Hello fellow teachers,
Is anyong familiar with the English book for seniors, “Blooming Late”?
In addition the the course book there are several readers.
These stories are written in British English. While reading these stories, I ran across a strange use of reported speech that I´ve never seen before and I wanted the opinion of other teachers if this use is correct. Here is an example:
" I´ve got three children"
She said that she had got three children.
Can this be correct???
She said that she had three children is what I would say…
Thanks a lot,
I’m not quite sure what your objection is to ‘have got’ and what the connection is with reported speech. Technically the change from present to past is acceptable, isn’t it?

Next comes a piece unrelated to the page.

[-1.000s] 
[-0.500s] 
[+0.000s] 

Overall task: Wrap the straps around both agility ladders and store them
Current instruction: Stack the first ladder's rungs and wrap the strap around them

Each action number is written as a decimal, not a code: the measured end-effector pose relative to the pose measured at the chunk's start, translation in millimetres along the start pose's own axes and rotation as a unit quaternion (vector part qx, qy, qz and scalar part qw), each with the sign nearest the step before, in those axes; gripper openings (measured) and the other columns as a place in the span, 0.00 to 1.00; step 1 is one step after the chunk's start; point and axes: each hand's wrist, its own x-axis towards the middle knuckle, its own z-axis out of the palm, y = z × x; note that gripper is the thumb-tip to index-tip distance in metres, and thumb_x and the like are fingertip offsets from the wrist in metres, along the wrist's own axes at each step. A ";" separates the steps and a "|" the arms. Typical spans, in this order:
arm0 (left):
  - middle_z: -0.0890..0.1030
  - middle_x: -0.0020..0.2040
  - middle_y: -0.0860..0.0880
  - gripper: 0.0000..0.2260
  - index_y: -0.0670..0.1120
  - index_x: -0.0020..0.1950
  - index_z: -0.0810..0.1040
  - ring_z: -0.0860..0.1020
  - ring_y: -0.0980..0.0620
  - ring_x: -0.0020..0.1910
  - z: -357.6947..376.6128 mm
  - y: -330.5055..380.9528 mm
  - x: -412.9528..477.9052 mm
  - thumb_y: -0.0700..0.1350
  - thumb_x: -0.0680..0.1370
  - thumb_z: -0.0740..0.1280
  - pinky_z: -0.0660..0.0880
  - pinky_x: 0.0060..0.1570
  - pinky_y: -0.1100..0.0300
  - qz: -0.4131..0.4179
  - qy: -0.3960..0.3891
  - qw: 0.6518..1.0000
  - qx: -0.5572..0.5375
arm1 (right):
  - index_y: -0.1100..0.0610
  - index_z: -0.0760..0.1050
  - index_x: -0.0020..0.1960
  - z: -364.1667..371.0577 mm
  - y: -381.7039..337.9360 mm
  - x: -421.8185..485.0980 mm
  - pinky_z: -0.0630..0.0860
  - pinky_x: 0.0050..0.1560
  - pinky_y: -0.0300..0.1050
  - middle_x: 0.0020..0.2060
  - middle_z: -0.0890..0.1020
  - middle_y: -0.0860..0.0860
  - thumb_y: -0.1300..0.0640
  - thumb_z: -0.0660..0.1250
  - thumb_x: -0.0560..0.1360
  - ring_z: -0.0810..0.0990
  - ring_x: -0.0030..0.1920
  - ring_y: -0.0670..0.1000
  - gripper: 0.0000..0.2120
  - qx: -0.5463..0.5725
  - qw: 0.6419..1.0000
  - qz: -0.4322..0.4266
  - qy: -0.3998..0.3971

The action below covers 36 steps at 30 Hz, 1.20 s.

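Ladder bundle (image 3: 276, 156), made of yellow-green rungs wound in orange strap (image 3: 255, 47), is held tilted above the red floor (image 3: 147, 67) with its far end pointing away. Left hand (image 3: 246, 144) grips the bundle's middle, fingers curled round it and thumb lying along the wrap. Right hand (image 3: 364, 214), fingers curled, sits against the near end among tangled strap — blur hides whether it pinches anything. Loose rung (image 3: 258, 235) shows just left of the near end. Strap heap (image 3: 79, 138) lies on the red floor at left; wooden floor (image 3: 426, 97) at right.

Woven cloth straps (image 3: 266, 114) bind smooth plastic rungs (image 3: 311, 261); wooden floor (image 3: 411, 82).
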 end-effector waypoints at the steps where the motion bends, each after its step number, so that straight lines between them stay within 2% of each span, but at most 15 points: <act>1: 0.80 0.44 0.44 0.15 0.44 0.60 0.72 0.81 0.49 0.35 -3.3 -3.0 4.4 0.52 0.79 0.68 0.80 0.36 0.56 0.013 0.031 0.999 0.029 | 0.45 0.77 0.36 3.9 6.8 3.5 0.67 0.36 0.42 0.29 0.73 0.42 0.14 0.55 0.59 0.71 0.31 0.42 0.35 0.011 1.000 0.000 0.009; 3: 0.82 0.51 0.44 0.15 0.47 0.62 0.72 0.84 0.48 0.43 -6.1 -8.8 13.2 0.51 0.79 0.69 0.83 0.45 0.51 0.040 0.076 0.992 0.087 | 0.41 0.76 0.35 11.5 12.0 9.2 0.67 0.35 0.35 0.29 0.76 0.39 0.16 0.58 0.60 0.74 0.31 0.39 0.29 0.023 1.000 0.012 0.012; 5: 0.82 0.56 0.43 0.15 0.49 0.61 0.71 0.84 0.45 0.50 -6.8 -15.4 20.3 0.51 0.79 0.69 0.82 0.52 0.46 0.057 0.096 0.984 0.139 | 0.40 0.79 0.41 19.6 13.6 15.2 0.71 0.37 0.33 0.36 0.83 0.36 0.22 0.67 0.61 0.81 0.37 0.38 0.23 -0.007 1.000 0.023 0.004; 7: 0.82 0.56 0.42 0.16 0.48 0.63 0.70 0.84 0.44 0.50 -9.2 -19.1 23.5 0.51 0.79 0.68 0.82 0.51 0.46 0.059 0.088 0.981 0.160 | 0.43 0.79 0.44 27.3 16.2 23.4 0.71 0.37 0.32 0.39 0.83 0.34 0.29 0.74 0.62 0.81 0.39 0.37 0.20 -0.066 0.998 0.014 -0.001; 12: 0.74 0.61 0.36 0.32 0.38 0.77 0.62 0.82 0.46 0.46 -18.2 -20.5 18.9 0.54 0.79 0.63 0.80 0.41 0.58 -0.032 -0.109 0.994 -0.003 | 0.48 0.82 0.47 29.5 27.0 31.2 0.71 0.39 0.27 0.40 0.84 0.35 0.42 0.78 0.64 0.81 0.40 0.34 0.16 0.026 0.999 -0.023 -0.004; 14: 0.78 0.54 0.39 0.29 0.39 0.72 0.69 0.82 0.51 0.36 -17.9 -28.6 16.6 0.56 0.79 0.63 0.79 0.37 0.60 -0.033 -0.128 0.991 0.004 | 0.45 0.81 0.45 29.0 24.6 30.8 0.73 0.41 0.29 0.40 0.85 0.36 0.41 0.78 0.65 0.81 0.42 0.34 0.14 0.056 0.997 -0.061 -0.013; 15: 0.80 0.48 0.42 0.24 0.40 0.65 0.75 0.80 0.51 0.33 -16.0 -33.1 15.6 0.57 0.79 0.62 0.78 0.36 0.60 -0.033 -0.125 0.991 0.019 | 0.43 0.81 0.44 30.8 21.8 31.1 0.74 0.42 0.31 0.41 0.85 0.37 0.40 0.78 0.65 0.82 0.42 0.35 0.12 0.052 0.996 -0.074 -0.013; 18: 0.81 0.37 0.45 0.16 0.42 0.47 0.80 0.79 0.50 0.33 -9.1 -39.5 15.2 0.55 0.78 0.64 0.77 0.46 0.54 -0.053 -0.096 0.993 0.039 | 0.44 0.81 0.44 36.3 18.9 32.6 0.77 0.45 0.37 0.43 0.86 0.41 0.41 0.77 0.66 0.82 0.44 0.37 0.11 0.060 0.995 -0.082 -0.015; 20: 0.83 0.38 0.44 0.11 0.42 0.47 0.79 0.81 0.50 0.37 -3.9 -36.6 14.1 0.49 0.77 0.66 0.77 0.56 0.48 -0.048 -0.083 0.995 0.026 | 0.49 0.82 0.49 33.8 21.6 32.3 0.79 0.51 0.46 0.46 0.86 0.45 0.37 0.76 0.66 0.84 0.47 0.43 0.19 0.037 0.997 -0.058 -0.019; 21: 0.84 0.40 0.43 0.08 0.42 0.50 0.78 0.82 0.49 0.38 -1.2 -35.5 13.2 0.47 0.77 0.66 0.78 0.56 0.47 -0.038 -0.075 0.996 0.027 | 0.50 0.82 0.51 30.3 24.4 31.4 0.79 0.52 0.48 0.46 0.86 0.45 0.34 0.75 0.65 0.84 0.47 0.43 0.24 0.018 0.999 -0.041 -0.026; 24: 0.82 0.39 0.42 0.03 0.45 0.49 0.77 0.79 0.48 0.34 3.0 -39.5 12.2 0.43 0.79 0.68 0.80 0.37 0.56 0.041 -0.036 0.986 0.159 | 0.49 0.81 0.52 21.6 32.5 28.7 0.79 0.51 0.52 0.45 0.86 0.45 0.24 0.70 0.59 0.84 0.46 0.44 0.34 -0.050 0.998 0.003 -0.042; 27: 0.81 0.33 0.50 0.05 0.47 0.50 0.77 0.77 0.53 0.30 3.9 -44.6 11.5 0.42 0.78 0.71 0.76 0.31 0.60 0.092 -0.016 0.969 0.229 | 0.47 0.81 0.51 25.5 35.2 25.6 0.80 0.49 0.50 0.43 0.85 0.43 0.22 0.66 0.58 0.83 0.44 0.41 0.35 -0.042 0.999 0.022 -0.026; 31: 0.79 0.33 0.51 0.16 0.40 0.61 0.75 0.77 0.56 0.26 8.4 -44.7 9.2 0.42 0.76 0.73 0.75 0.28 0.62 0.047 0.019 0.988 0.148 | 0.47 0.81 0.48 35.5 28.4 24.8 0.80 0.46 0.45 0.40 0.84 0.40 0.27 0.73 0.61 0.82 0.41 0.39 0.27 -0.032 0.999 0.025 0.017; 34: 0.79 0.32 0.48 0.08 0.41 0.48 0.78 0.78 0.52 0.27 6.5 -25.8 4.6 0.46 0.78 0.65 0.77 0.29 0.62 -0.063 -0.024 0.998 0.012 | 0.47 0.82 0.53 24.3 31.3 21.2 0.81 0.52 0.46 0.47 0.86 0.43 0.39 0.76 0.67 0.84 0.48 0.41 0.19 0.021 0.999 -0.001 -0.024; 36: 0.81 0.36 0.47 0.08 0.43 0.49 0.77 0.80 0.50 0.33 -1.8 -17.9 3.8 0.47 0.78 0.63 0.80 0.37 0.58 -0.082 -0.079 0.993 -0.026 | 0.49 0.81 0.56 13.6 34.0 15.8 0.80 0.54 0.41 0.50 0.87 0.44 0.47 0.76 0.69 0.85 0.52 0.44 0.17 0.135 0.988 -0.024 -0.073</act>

I don`t have any objection to “have got”. I have an objection to “She said that she “had got” three children”, or
"He said that he “had got a new job”.
For me, correct would be, “She said that she “had” three children”, or
“He said that he “had” a new job.”
I think I know what point you’re trying to make. There’s 2 meanings to have got -
1)it means have and
2)it is the perfect infinitive of get
When you turn direct speech into indirect one, you must change have got to had if you use it in meaning 1 and to had got in the case of meaning 2
I.e. I’ve got a pencil => I said that I had a pencil
This rule is in my textbook on English.
Thanks! That´s exactly what I need to hear. Could you give me the name of this textbook?
What´s your native language?
We’ll clearly have to differ on this as to my mind changing ‘have got’ to simply ‘have’ when put into indirect speech also changes the meaning.
Mmmm, maybe we just don´t understand each other…
I can´t make sense out of a sentence such as “She had got three children”.